▶ [Task]:
The pictures in the data below are to be omitted; all else must be duplicated exactly.

▶ [Data shown]:
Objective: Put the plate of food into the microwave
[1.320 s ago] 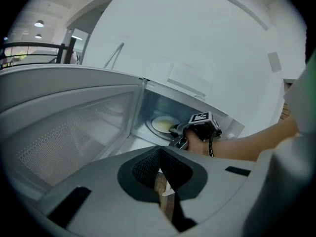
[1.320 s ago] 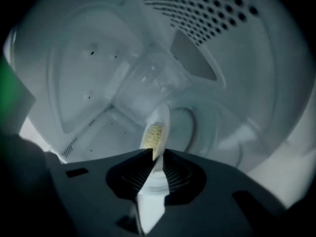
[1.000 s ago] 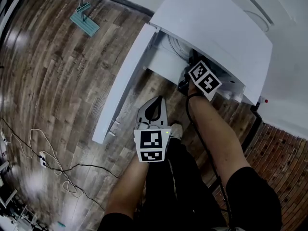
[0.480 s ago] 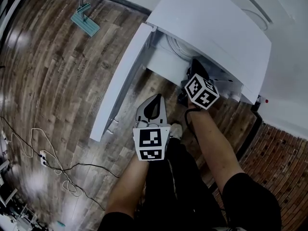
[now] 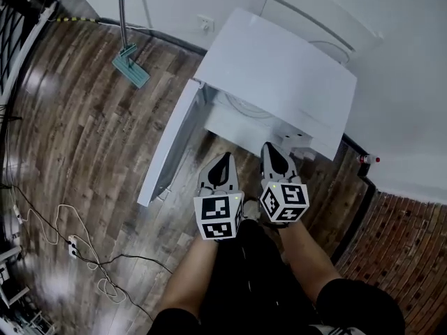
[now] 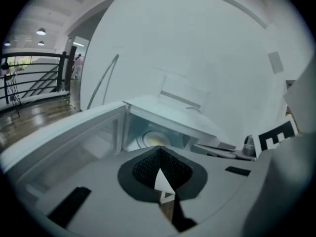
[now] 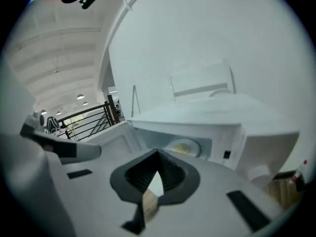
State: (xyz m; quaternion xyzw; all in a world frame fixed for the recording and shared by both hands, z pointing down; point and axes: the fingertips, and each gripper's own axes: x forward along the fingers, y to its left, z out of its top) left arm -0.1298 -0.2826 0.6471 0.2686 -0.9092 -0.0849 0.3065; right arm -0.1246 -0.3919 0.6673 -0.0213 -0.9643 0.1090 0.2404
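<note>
The white microwave (image 5: 279,68) stands with its door (image 5: 171,145) swung open to the left. Inside it a plate of yellowish food (image 7: 185,146) rests on the floor of the cavity, also seen as the plate (image 6: 152,139) in the left gripper view. Both grippers hang side by side just in front of the opening, outside it. My left gripper (image 5: 224,160) is shut with nothing in it. My right gripper (image 5: 272,151) is shut and holds nothing either. Their tips point at the cavity.
A mop (image 5: 130,64) leans at the back left on the wooden floor. Cables and a power strip (image 5: 70,246) lie at the left. A small red-capped bottle (image 5: 369,160) sits right of the microwave, by the brick flooring. A white wall stands behind.
My right gripper has drawn back out of the microwave toward the person and shut its jaws. It now sits beside the left gripper, which has stayed in place.
</note>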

▶ [Result of the exercise]:
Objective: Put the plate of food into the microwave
[1.320 s ago] 
[1.320 s ago] 
[1.000 s ago] 
[0.480 s ago] 
[now] 
[now] 
[now] 
State: (xyz m; quaternion xyzw; all in a world frame fixed for the recording and shared by both hands, z pointing down; point and axes: the fingertips, and each gripper's own axes: x forward along the fingers, y to its left, z out of its top) left arm -0.1298 -0.2826 0.6471 0.2686 -0.9092 -0.0849 0.3065; right arm -0.1246 -0.3919 0.6673 -0.0213 -0.9643 0.1090 0.2404
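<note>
The white microwave (image 5: 279,68) stands with its door (image 5: 171,145) swung open to the left. Inside it a plate of yellowish food (image 7: 185,146) rests on the floor of the cavity, also seen as the plate (image 6: 152,139) in the left gripper view. Both grippers hang side by side just in front of the opening, outside it. My left gripper (image 5: 224,160) is shut with nothing in it. My right gripper (image 5: 272,151) is shut and holds nothing either. Their tips point at the cavity.
A mop (image 5: 130,64) leans at the back left on the wooden floor. Cables and a power strip (image 5: 70,246) lie at the left. A small red-capped bottle (image 5: 369,160) sits right of the microwave, by the brick flooring. A white wall stands behind.
My right gripper has drawn back out of the microwave toward the person and shut its jaws. It now sits beside the left gripper, which has stayed in place.
</note>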

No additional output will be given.